In 2002, Martin Elling, along with three colleagues at the global consulting firm McKinsey & Company, published an article in the firm’s quarterly journal intended to gin up more business from the pharmaceutical industry. Elling’s article argued that drug companies were missing an opportunity by not tracking how often individual physicians were prescribing certain drugs. By aggregating such data, pharmaceutical salespeople could target their marketing pitches to the doctors most likely to become heavy prescribers, and the sales reps themselves could also be better evaluated by their companies. Soon enough, a relatively unknown drug company called Purdue Pharma came calling, retaining McKinsey in 2004 to help increase sales of its opioid pain killer OxyContin — which had already topped $1 billion annually. In the face of a worsening national opioid addiction crisis and multiple state and federal investigations, prescriptions of higher-strength OxyContin pills had begun to level off. Among other recommendations, McKinsey, led by Elling and his team, suggested “turbocharging” sales through more innovative and aggressive marketing tactics. Between 2004 and 2019, Purdue paid McKinsey $83.7 million in fees.

For decades, McKinsey was associated with professionalism and prestige. By inviting the firm’s high-priced consultants into a company’s decision-making sanctum, C.E.O.s telegraphed that they wanted the smartest, most market-tested advice. The firm was founded in 1926 by an accounting professor named James O. McKinsey, but it was Marvin Bower, a Harvard law and business school graduate, who helped transform the firm into a global powerhouse. Bower joined the company in 1933 and infused its culture with a sense of excellence and purpose: McKinsey ran a “practice,” as opposed to a “business,” and work for a client was “an engagement” rather than a “project” or a “job.”

The firm recruited new consultants from the very best schools — Harvard Business School is a favorite hunting ground — and now receives as many as 200,000 applicants each year, often hiring only 1 or 2 percent of them. Starting salaries are as much as $195,000 with bonuses, but part of the reason so many bright young graduates want to work at the firm is its purported “values.” Ethics are said to be embedded in its culture. Recently, McKinsey has begun telling new recruits that they would be working to solve some of the world’s most intractable problems, targeting issues like poverty and climate change.

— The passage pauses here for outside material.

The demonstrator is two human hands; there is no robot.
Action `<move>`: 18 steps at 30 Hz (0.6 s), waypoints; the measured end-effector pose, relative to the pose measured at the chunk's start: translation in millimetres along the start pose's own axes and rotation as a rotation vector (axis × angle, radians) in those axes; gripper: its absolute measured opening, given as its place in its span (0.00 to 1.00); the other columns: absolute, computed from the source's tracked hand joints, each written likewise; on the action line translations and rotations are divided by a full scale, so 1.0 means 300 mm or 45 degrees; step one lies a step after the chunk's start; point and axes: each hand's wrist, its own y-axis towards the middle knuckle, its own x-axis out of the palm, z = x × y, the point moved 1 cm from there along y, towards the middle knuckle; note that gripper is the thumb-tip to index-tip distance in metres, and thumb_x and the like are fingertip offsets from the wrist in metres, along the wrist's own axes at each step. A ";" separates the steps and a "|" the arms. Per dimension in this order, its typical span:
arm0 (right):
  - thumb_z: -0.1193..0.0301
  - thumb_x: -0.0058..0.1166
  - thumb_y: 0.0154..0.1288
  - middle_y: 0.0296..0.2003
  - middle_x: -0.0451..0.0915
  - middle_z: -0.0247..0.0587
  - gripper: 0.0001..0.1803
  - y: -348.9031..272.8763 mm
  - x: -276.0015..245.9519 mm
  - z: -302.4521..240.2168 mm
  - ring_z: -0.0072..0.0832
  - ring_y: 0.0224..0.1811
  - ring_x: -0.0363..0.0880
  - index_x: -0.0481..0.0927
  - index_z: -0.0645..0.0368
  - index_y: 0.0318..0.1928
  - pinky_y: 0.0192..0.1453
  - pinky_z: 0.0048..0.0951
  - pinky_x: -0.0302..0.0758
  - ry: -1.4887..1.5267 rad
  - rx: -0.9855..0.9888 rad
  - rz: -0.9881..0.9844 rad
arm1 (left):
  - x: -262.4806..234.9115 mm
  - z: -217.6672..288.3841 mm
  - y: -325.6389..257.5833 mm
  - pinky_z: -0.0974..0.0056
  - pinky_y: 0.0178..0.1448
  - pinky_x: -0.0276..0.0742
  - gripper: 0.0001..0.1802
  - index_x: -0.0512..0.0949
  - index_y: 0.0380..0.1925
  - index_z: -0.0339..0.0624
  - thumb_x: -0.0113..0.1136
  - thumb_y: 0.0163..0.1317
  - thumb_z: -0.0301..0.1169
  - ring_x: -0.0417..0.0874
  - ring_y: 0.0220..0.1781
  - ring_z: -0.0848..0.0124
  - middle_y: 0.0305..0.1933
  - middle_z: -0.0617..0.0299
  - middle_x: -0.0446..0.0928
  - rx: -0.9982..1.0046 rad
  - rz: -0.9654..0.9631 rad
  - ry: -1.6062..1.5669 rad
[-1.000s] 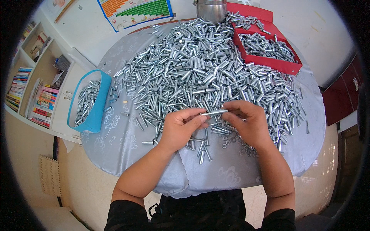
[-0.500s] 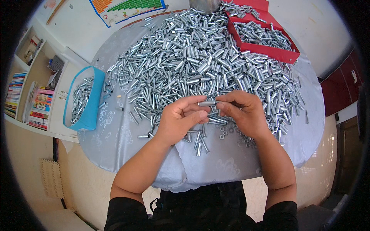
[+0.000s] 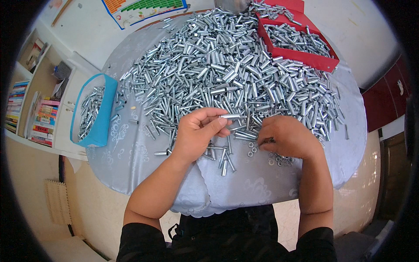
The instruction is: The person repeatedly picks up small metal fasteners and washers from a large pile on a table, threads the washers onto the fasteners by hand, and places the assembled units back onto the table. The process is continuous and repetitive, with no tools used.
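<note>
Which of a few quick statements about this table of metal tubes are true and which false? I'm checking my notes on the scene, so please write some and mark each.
1. The left hand holds a short silver metal tube in its fingertips. True.
2. The blue plastic bin sits at the person's right. False: it stands at the left edge of the round cloth-covered table.
3. The red tray holds metal tubes. True.
4. The right hand is raised high above the pile. False: it rests low on the table, by the small metal rings.
5. The blue bin is empty. False: it holds tubes.
</note>
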 end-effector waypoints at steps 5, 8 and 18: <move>0.70 0.60 0.51 0.33 0.78 0.40 0.03 -0.008 0.021 -0.037 0.41 0.38 0.80 0.82 0.55 0.28 0.43 0.43 0.76 -0.228 0.051 0.016 | 0.000 0.000 0.000 0.67 0.41 0.83 0.12 0.78 0.48 0.32 0.58 0.65 0.23 0.85 0.35 0.70 0.40 0.52 0.83 -0.019 -0.016 0.001; 0.70 0.58 0.52 0.33 0.78 0.41 0.03 -0.007 0.028 -0.047 0.41 0.38 0.80 0.81 0.55 0.27 0.43 0.43 0.76 -0.288 0.112 -0.020 | 0.002 -0.003 0.001 0.68 0.41 0.83 0.12 0.78 0.48 0.32 0.59 0.65 0.23 0.85 0.35 0.70 0.40 0.52 0.83 -0.036 -0.018 -0.004; 0.75 0.59 0.56 0.30 0.78 0.41 0.03 0.035 0.023 -0.038 0.37 0.31 0.79 0.78 0.60 0.31 0.37 0.35 0.75 0.288 0.203 0.406 | -0.004 -0.006 -0.003 0.71 0.37 0.79 0.12 0.80 0.47 0.34 0.62 0.62 0.22 0.83 0.31 0.74 0.37 0.55 0.84 -0.020 -0.012 0.066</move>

Over the last several years, however, the press and the public started to pay more attention to McKinsey and its influence, and the firm underwent a reputational reversal. As Walt Bogdanich and Michael Forsythe, reporters for The New York Times, document in their deeply reported book, “When McKinsey Comes to Town: The Hidden Influence of the World’s Most Powerful Consulting Firm,” McKinsey has worked with opioid makers, hostile autocratic governments, cigarette companies and U.S. immigration authorities responsible for the family separation policy at the southern border. Reading Bogdanich and Forsythe’s account, one has a hard time imagining any paying client the firm would turn away. Many of the company’s recommendations follow a predictable Milton Friedman-inspired playbook, centering on “right-sizing,” an absurdist euphemism for laying off workers, and other forms of cutting costs, such as reducing expenditures on food, medical care and the supervision of detainees at the border.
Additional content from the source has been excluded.